Ancak, ekonomik yatırımlar, maksimum zaman ve dikkat tahsisi, gerekli tavizler gerektiğinden, dijital olarak aracılık edilen ağların her zaman etkili olduğu kabul edilmemektedir. Bu, İngiliz antropolog Robin Dunbar tarafından tartışıldı: Bir kişinin çeyiz olarak sahip olduğu sosyal sermaye miktarı oldukça sabittir, ancak bir zaman yatırımı gerektirir. Dunbar, “Daha fazla insanla bağlantı kurarsanız, sabit miktardaki sermayenizi daha incelikli ve daha az kontrol edilebilir bir şekilde dağıtırsınız” diye yazdı. King bir başka ilgili yönü vurgular: bugün bile çoğu iş, yakın arkadaşlar veya aile aracılığıyla değil, tanıdıklar aracılığıyla bulunur. Sosyolog Mark Granovetter bunu 1973’te Newton’un profesyonellerini, Massachusetts’teki 90 bin kişiyi inceleyerek kuramlaştırdı: Granovetter, insanların yarısından fazlasının geniş ağlarıyla iş bulduğunu ve en yüksek profillerde dört kişiden üçüne bile ulaştığını buldu. . Ancak onlar arkadaş değil, tanıdıklardı. “Zayıf bağlar çalışması, sosyal medyanın nasıl çalıştığına dair geleneksel kavramlara meydan okuyan ilk çalışmaydı ve sonuçları zamanın testinden geçti. Bugün sosyal bağlantıların sağlık ve mutluluk üzerinde etkisi olduğunu biliyoruz: yalnızlık erken ölüm olasılığını dörtte bir oranında artırabilir. Ve bir paradoks var: Bu derin tecrit duygusu, her zamankinden daha fazla birbirimize bağlı olduğumuz bir zamanda ortaya çıkıyor ”diyor King.

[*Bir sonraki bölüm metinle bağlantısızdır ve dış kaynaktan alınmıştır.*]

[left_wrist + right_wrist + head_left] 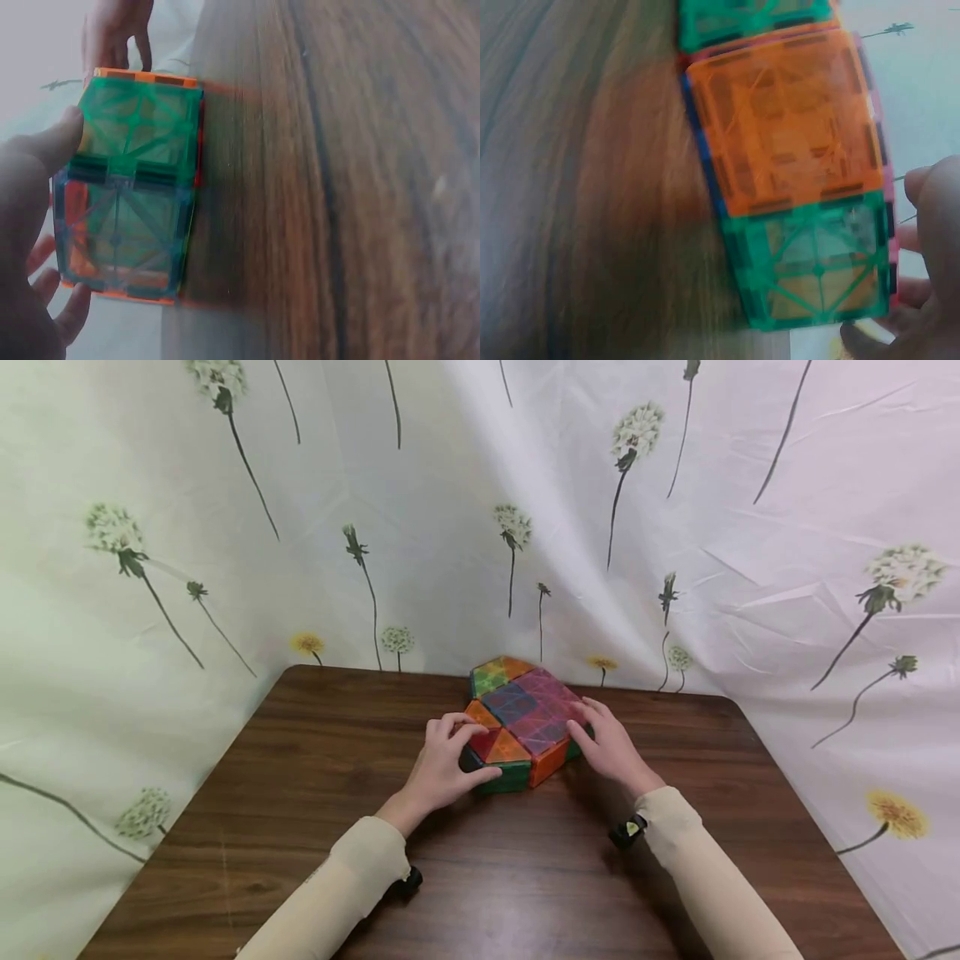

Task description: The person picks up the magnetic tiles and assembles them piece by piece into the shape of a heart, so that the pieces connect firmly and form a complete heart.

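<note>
A low structure of translucent magnetic tiles stands near the table's back edge. Its top is pink, purple, orange, red and yellow-green; green and orange square tiles make up the near walls. My left hand holds its near left corner, the thumb at the green wall tile and the other fingers bent over the left side. My right hand rests at the right edge, fingers fairly straight against the rim of the pink top. In the right wrist view an orange wall tile sits beside a green one.
The brown wooden table spreads around the structure on its near, left and right sides. A white cloth printed with dandelions hangs behind and beside the table. Dark bands with small devices sit at both wrists.
</note>
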### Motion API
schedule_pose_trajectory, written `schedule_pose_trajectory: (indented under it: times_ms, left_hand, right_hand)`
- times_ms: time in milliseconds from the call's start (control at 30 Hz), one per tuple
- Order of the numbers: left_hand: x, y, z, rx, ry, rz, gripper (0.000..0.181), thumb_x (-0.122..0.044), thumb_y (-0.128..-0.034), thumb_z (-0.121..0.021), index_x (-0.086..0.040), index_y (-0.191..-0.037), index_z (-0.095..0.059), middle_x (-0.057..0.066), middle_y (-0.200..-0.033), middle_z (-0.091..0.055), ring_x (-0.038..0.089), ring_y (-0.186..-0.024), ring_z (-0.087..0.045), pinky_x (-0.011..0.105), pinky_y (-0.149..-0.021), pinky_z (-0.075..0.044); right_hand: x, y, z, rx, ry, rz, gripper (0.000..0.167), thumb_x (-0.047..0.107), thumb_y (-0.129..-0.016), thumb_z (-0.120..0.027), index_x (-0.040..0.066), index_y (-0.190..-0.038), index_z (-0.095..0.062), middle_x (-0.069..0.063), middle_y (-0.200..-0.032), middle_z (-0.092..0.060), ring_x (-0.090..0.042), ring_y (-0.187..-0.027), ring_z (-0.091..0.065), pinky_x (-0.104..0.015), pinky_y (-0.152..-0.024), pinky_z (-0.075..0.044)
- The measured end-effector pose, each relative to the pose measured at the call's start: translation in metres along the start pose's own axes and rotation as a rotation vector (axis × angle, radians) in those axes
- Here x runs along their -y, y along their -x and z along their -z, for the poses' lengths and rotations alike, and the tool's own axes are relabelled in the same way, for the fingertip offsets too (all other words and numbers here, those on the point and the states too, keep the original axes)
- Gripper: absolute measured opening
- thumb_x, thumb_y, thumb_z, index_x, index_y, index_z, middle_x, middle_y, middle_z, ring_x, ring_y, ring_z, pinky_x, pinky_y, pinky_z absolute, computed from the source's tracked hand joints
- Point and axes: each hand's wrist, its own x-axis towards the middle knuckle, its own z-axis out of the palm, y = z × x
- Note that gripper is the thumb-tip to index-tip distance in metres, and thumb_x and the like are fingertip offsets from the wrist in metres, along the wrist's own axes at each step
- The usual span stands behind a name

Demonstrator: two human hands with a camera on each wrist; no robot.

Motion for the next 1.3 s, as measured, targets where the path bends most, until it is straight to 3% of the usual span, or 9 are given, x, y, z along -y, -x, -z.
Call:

Böylece açık ağlar ve zayıf bağlar kariyer müttefikleri haline gelir, ancak duygusal destek için kapalı bir ağ daha işlevsel olabilir. Pandemi ile zayıf bağlarımız %16 küçüldü. Dolayısıyla ağlarımız sürekli değişirken bazı sabitler var: Zor zamanlarda ihtiyaç duyduğumuz insanlar ve gelebilecek duygusal ödüller. O zaman daha iyi ya da daha kötü ağ yoktur: farklı zamanlar farklı ağlar gerektirir. Tıpkı duygusal, sosyal ve iş ihtiyaçları gibi zamanla değişir. Ağlar sürekli gelişiyor: şirketler için anahtar, onları durdurmaktır. Dinleyin: Mark Zuckerberg de bir süre önce söyledi. Ne de olsa ona inanmak (yine de) daha iyidir.